**Task statement**
Since only part of the material below is wanted, output exactly the lines from the one with "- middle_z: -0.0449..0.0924" up to and including the one with "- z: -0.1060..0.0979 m".

==== Exercise data ====

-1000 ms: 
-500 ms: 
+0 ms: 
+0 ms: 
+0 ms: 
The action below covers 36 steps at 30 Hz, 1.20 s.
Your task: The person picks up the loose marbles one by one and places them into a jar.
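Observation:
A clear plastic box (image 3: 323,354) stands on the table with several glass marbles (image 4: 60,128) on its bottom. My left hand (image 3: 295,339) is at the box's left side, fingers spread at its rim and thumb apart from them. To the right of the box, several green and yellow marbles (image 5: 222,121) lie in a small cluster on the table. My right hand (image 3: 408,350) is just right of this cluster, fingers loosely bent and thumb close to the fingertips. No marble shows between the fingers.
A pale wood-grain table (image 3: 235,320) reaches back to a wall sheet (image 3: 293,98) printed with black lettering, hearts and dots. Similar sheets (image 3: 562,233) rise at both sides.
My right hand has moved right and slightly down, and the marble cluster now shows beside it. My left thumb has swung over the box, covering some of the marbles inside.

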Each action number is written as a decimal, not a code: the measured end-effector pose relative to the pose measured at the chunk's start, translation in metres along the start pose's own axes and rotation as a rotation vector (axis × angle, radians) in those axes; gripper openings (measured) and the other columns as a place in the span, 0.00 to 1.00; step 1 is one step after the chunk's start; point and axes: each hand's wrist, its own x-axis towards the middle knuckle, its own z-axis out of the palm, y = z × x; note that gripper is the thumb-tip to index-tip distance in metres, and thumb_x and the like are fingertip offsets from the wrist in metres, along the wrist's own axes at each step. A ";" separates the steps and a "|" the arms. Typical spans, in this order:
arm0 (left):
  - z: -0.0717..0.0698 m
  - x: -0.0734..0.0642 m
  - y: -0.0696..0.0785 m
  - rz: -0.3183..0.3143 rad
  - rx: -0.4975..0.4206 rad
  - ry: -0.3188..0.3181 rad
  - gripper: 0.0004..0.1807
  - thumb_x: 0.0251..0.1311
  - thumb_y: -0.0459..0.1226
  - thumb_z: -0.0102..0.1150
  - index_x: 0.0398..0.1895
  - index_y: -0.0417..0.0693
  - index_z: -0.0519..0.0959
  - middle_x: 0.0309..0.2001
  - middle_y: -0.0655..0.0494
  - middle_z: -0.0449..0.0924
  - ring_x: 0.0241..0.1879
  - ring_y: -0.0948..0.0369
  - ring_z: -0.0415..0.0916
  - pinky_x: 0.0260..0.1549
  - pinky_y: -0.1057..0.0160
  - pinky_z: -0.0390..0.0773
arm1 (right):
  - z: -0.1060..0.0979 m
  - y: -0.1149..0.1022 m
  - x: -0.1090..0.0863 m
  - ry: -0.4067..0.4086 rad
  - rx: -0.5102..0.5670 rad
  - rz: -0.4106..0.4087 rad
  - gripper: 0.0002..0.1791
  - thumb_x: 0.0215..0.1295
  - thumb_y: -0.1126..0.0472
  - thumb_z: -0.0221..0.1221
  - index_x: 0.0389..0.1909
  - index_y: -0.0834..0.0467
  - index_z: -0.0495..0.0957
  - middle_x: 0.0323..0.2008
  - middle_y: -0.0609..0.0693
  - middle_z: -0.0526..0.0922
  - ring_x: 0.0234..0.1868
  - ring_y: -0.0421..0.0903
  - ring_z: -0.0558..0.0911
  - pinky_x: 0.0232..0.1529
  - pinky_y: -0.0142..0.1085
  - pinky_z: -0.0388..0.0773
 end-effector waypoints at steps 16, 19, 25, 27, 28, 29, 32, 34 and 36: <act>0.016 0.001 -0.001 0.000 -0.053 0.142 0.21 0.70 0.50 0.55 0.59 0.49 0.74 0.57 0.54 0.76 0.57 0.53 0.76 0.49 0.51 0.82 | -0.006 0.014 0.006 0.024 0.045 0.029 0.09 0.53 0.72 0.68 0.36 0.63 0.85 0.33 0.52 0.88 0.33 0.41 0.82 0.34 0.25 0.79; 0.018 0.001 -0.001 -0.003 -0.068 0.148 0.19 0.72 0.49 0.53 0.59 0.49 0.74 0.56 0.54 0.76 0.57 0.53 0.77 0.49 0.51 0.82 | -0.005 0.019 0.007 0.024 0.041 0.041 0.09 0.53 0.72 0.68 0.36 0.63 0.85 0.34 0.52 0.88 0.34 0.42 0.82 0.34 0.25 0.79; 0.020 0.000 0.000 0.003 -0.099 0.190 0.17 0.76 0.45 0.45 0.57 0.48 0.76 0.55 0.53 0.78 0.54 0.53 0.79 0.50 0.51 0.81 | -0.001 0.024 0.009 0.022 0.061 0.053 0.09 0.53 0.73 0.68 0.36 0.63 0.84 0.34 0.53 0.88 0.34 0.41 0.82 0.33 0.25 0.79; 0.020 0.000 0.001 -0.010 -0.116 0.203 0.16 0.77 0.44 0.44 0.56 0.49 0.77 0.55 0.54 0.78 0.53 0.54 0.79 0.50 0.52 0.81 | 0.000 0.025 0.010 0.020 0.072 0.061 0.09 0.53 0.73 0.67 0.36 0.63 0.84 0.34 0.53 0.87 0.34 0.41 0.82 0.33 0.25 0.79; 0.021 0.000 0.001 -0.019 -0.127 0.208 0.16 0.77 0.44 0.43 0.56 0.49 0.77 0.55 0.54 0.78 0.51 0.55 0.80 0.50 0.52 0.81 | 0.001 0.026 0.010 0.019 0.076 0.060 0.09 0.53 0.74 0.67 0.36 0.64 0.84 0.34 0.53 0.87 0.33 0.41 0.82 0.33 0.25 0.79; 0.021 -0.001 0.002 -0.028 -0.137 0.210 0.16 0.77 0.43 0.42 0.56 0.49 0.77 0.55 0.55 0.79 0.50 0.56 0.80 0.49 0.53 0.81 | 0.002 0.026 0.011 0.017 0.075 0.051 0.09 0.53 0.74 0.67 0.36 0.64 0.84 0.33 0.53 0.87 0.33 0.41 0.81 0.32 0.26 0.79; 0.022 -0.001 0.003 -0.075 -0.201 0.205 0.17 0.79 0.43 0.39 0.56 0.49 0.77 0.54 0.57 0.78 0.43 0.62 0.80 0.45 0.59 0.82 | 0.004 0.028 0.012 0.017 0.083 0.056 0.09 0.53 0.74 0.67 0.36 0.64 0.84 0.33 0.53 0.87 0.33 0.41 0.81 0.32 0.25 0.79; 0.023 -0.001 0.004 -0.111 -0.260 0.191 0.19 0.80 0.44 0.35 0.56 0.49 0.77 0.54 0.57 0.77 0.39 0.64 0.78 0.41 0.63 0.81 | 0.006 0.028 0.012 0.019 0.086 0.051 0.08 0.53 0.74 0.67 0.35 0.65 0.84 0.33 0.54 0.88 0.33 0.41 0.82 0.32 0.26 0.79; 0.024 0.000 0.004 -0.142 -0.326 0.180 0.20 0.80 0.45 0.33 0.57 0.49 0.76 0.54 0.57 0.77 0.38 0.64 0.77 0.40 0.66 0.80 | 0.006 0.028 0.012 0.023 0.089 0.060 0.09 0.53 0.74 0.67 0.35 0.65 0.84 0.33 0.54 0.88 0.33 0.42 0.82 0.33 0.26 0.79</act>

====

**Output for this task**
  - middle_z: -0.0449..0.0924
  - ring_x: 0.0241..0.1879
  - ring_y: -0.0948..0.0369
  - ring_z: -0.0415..0.0916
  - pinky_x: 0.0260..0.1549
  - pinky_y: -0.1057..0.0160
  - pinky_z: -0.0390..0.0773
arm1 (right):
  - z: -0.1060..0.0979 m

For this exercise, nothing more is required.